Surprisingly Simple Ways to Fit Fitness into Your Schedule

Live Healthy

There are many benefits that come with being physically fit – improvements in body image and mood, better mental health and decreased stress, a stronger immune system … the list goes on. 

In fact, most of these benefits are well-known, yet many people still struggle with setting time aside to exercise. 

The recommended amount of time that adults should exercise per week is 150 minutes, or 2 1/2 hours. This equates to 30 minutes of exercise five times a week. 

However, exercising does not have to be completely strenuous. The activity should allow you to carry on a conversation, but not sing a song easily. While exercising, your body also should feel warmer than normal, but you don’t need to be sweaty. 

There are many barriers that can stand between a person’s intentions to get fit and actually getting fit. These barriers can include anything from finances, time and physical health conditions to low confidence, intimidation and access to exercise facilities. 

Without the correct approach, taking the first step and staying physically active can be daunting. 

Here are a few ways to fit fitness into your day, even with a tight schedule:

  • Schedule it. Your calendar is full of meeting times, lunch appointments, birthdays and more; treat exercising the same way. Set up appointments in various disciplines dedicated to making a better and healthier you.

  • Plan ahead. Run out of time in the morning? Get your clothes ready the night before. Notorious for skipping a workout if you go home right after work? Keep an extra pair of workout clothes in the car. Cover yourself in all ways possible to avoid skipping a workout.

  • Ten at a time. If working out for 30 minutes straight is too intimidating, chop this time up into smaller sections. Commit 10 minutes before and after work to walking, and add in a 10-minute walk during lunch. The minutes really do add up!

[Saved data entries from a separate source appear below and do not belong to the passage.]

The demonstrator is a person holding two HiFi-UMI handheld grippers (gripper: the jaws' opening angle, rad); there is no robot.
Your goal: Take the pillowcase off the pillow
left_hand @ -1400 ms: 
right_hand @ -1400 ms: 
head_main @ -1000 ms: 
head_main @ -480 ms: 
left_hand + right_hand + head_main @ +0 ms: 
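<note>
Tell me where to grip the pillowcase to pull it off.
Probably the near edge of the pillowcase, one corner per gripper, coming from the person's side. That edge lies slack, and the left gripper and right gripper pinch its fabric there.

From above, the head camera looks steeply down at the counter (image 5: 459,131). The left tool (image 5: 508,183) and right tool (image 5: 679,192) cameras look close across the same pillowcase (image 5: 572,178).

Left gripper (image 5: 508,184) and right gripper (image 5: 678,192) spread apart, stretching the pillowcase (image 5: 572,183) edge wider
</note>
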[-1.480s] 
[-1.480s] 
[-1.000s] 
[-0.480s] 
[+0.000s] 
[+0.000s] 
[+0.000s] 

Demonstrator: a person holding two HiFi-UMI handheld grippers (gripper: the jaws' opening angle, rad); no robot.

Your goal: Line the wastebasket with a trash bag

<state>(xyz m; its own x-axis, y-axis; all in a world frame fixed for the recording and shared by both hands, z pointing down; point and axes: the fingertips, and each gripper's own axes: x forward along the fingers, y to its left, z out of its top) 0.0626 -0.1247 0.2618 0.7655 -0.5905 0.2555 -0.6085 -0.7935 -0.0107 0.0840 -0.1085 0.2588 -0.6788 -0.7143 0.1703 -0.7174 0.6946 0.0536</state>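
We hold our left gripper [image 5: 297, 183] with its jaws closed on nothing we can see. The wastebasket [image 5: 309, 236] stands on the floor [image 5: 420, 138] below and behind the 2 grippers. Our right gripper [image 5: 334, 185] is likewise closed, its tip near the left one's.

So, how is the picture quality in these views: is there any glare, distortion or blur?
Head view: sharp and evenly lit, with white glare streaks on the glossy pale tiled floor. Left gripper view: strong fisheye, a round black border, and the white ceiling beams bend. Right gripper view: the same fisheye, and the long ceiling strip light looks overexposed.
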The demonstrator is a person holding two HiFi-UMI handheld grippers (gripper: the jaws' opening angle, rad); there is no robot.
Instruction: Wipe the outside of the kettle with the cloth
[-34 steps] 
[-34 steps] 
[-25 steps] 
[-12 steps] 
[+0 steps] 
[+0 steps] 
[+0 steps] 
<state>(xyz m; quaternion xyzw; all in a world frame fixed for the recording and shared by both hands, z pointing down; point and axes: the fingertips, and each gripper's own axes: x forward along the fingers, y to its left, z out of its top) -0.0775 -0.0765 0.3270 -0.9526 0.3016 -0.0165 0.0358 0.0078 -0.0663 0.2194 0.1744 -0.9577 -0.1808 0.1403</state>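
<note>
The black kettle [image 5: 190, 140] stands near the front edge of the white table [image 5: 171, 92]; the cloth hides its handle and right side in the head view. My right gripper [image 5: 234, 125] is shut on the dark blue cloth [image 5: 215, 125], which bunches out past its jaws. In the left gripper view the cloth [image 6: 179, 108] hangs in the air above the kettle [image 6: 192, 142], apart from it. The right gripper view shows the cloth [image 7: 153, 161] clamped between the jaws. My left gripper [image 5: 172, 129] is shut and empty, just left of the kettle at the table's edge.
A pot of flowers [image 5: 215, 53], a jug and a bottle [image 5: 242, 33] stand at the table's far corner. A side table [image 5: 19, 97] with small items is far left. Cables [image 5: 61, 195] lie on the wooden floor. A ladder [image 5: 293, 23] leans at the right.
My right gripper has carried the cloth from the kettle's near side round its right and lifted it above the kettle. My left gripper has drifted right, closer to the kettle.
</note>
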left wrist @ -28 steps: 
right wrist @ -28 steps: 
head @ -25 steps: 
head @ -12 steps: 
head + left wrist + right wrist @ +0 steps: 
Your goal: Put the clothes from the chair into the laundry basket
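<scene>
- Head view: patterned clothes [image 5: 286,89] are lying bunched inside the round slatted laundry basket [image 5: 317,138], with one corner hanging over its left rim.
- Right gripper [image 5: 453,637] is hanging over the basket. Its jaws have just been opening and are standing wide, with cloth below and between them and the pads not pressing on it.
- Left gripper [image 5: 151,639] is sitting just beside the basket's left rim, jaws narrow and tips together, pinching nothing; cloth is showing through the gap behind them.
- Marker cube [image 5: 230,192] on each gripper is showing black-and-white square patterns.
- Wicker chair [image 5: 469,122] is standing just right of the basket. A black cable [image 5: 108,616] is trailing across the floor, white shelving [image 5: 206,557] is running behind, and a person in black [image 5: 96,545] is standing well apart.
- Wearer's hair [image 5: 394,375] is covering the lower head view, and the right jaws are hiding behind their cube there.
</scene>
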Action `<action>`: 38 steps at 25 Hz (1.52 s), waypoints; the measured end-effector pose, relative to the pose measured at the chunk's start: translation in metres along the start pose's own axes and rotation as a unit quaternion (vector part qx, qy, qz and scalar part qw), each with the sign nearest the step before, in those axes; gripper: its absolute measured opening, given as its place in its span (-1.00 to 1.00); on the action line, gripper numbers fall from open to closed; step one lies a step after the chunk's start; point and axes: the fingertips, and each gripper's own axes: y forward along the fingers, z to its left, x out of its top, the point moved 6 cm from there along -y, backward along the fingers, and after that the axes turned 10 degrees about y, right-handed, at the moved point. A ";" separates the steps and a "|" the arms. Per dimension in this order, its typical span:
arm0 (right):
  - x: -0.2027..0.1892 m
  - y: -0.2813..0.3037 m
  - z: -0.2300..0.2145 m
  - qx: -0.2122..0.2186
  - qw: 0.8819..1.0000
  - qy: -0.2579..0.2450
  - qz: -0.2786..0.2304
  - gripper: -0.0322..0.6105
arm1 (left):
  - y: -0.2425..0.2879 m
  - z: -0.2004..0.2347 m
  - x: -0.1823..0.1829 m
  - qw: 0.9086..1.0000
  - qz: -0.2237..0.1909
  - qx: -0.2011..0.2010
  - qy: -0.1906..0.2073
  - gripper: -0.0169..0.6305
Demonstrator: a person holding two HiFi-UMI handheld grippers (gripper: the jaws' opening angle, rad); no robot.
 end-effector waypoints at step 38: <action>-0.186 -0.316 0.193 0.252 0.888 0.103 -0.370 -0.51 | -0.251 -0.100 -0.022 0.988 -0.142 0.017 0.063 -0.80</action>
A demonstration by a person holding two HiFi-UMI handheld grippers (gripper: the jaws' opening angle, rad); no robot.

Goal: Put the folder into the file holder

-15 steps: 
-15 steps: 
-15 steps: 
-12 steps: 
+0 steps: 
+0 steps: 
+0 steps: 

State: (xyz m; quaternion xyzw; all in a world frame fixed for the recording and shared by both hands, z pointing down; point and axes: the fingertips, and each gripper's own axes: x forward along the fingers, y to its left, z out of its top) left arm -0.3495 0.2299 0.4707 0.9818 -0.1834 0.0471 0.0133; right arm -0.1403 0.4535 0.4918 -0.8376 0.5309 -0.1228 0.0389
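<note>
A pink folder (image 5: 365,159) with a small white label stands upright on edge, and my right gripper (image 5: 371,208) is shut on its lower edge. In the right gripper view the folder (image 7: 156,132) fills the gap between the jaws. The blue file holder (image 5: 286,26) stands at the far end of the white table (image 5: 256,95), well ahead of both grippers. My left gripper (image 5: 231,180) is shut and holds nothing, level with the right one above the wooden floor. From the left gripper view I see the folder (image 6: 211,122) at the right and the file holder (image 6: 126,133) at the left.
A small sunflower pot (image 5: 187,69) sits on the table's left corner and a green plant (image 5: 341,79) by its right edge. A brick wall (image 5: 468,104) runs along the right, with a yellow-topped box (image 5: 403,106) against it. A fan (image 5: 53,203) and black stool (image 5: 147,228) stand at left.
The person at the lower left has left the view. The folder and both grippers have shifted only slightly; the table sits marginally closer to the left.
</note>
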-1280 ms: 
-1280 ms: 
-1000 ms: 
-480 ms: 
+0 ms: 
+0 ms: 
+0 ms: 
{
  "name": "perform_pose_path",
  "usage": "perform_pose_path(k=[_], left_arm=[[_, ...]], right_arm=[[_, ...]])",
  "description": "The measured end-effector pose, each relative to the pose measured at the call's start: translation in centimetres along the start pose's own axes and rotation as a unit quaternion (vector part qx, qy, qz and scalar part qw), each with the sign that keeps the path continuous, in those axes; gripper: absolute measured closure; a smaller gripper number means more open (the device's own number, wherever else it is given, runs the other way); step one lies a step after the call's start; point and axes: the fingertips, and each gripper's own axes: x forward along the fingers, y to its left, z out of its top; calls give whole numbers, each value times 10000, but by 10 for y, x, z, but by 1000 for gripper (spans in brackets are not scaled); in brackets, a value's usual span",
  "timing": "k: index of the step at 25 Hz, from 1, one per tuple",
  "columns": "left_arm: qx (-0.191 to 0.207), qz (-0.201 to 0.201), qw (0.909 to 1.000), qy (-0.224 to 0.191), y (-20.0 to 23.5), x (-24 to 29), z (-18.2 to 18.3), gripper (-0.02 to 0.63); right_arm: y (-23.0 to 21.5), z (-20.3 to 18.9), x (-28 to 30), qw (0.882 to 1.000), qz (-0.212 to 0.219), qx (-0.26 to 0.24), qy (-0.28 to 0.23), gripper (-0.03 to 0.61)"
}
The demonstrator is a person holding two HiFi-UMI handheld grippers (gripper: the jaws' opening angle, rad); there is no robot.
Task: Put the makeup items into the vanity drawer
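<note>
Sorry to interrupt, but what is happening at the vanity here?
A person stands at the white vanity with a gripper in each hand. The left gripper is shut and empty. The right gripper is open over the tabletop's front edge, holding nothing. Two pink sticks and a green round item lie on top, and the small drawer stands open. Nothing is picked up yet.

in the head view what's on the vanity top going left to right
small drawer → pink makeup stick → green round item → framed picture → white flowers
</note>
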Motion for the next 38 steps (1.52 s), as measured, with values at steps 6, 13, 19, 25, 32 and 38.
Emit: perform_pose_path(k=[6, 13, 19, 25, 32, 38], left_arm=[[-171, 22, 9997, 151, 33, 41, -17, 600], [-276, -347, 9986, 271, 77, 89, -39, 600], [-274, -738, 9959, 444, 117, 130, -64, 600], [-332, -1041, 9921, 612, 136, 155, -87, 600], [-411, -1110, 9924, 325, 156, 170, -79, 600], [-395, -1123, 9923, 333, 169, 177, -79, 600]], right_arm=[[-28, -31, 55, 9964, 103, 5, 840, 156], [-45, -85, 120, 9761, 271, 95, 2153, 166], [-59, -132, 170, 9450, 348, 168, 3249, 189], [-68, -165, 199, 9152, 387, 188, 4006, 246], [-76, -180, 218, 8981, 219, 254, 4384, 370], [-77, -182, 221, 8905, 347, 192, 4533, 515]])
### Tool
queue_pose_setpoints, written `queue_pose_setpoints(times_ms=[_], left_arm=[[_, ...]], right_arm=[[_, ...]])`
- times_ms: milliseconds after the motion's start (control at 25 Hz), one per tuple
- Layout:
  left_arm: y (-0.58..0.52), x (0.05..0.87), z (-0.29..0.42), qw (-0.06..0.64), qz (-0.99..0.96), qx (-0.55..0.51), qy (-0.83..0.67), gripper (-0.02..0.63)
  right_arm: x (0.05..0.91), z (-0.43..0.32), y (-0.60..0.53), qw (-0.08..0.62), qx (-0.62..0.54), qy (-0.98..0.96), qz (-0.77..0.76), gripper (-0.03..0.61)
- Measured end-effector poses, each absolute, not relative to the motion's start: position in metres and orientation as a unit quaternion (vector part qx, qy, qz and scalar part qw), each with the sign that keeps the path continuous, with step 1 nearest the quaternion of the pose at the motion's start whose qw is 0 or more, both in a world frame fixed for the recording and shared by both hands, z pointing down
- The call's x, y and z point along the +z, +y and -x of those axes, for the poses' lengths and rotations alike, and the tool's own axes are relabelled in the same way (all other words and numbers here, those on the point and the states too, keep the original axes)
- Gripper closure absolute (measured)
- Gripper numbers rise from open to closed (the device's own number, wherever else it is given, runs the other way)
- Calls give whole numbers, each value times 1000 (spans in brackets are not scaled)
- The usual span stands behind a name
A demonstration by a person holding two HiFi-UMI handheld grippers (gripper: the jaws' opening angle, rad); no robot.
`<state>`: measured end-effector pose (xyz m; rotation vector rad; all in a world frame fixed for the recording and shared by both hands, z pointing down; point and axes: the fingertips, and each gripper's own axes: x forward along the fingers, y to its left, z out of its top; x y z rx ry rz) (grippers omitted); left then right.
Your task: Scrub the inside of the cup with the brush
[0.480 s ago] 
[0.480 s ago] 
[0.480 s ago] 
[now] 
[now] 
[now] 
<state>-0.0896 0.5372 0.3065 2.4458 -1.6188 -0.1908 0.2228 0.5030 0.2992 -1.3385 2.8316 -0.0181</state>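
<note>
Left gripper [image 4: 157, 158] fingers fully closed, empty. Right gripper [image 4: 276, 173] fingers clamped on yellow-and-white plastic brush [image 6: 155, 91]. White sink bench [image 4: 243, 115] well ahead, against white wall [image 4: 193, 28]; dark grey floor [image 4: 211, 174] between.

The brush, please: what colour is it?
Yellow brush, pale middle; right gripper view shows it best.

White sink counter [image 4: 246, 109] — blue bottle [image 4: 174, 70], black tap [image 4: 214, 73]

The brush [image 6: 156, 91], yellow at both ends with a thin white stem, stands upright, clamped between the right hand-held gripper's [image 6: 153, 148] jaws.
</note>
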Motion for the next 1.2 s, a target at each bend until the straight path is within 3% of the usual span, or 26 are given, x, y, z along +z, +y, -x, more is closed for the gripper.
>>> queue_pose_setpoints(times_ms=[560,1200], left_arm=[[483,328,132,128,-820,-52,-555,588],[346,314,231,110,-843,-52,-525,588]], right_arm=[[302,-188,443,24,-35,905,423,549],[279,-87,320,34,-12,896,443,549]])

  • Find strength in numbers. Knowing someone is waiting for you to workout helps keep you accountable. Also, joining a group exercise class can be a constant reminder that there are others on the same journey to fitness as you.

  • Be an active parent. Instead of waiting in the car during your child’s practice or sitting on the sidelines at a game, use this time to exercise. Walk up and down the length of the court or take a jog around the park to show support while keeping your health in mind.

  • Know the little things add up. If finding time to exercise is an issue, make it a goal to get up and moving throughout the day. Walk to a coworker’s desk to deliver a message instead of phoning them, take the stairs instead of the elevator or park your car further from your destination. Find ways to make your daily responsibilities more active and assist in decreasing time dedicated to structured workout programs.

  • Bury the excuses. It is completely your decision to make exercising a priority. Once this is done, lay the excuses to rest. Instead of saying, “I’m too tired,” know that working out will increase your energy levels in the long run.

  • Keep it fun! There is much more to physical activity than your typical gym membership! If you don’t enjoy working out indoors, explore activities outside to keep you motivated. Turn to other activities like hiking, ballroom dancing, paddle boarding, active-based video games, adult sports leagues and more! 

After finding the time to fit in the physical activities that you enjoy, it is important to look at all of the positive achievements you have made. Set small goals and reward yourself once you accomplish them. 

Maintaining a positive mindset and remaining patient will keep you motivated on your journey of physical fitness.